5 Conflict Resolution Skills Your Child Should Learn

Conflict is a normal part of the human experience. As adults, it is important to remember that the skills we use to solve conflict were learned skills; in other words, it required a patient adult investing the time to guide us through productive resolution strategies. This same patience is required for our children! As much as we would like for it to be true, children are not automatically born with the ability to self-regulate and handle conflict with friends or family members. These skills must be taught and practiced. Here are five conflict resolution strategies and activities you can use to guide your child through their development of social skills!

  1. Use guiding questions as your child resolves his or her conflict.
    Instead of automatically providing your child with the solution as soon as a problem arises, use guiding questions so that they are able to talk through what is bothering them. For example, instead of saying, “Tell the other person you are sorry,” you can lead them to the answer by asking, “What happened? What do you think the other child was trying to say or do? How could this have been handled more productively?” While this gives your child room to develop a solution with your help, it also teaches them reflection strategies they can use on their own.
  2. Provide your child with a vast “feelings” vocabulary.
    Children are not born with the ability to verbally express how they feel, especially in times of conflict. Instead, their frustration is often displayed through negative action or displaced, angry words.  Guiding your child through talking about the emotions they feel and why they feel that way could alleviate some of the stress of not being able to adequately express themselves. If you work with children, not necessarily your own, you could display various “feeling” words. When conflict arises, have the children choose the emotion that best describes them in that moment and discuss possible solutions.
  3. Introduce your child to breathing and/or counting exercises.
    “Count to 10 before you react” are magical words! As we know, the first reaction in moments of dissension may not be the most productive one. Teaching your child to take a moment to not only count or breathe, but also plan their next move/words, saves them from negative confrontation. It can be something as simple as separating yourself from the problem and taking five deep breaths before you return. Deep breathing literally relieves their bodies from the tension that forms during conflict. There are kid-friendly resources, such as www.gonoodle.com, that offer cartoon character-based breathing techniques and yoga (another restorative method) videos. Check that out!
  4. Try out role-play.
    Role-play is especially helpful in group settings and is more of a proactive conflict resolution strategy than a reactive one. However, it is just as productive. One way to implement role play is by asking the child(ren) to explain a person-to-person conflict that they have faced in the past. Then, have students act out how they shouldn’t handle the situation. After the students have role-played, ask the group to name ways the situation could have been resolved more positively. Finally, have the role-playing students act again using the conflict resolution strategies the group discussed. Even if a group is not available, this is possible and just as helpful with you and your child.

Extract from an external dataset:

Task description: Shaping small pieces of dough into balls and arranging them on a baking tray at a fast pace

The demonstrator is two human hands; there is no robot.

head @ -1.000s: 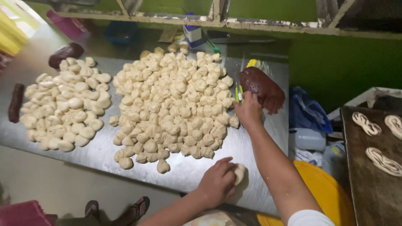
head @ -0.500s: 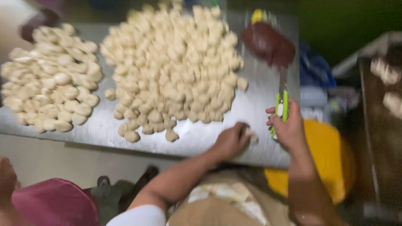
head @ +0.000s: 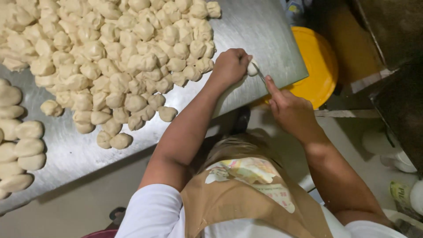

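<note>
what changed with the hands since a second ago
The right hand left the brown lump far up the table, took a knife, and brought it to the dough piece. The left hand kept that piece at the table edge; dough pile unchanged.

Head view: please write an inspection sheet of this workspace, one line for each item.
Surface: steel table, bare near its right corner, dough elsewhere.
Job's things: dough piece in the left hand; knife in the right hand, blade at the piece.
Clutter: big heap of dough balls; smaller group of longer pieces at the left edge.
Grippers: left hand closed on the dough piece; right hand closed on the knife, forefinger along it.
Cables: nothing seen.
Surroundings: yellow tub below the table corner; brown apron; dark tray at right; pale floor.
</note>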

  5. Have your child listen and paraphrase what they feel the other person is saying.
    A crucial part of conflict resolution is the ability to actively listen, understand what the other person is feeling or saying, then come to a solution or compromise. As we know, children are not experts on resolution, so it is necessary to guide them through this process. One effective way to do this is by having the child practice listening to the other person involved. After they have listened, ask them to paraphrase what they heard the other person saying. This develops the ability to 1) Become an active listener in order to understand, and 2) Be able to comprehend how the other person is feeling. Listening, combined with empathy, lays the ground for the children to be able to come to a solution that pleases them both.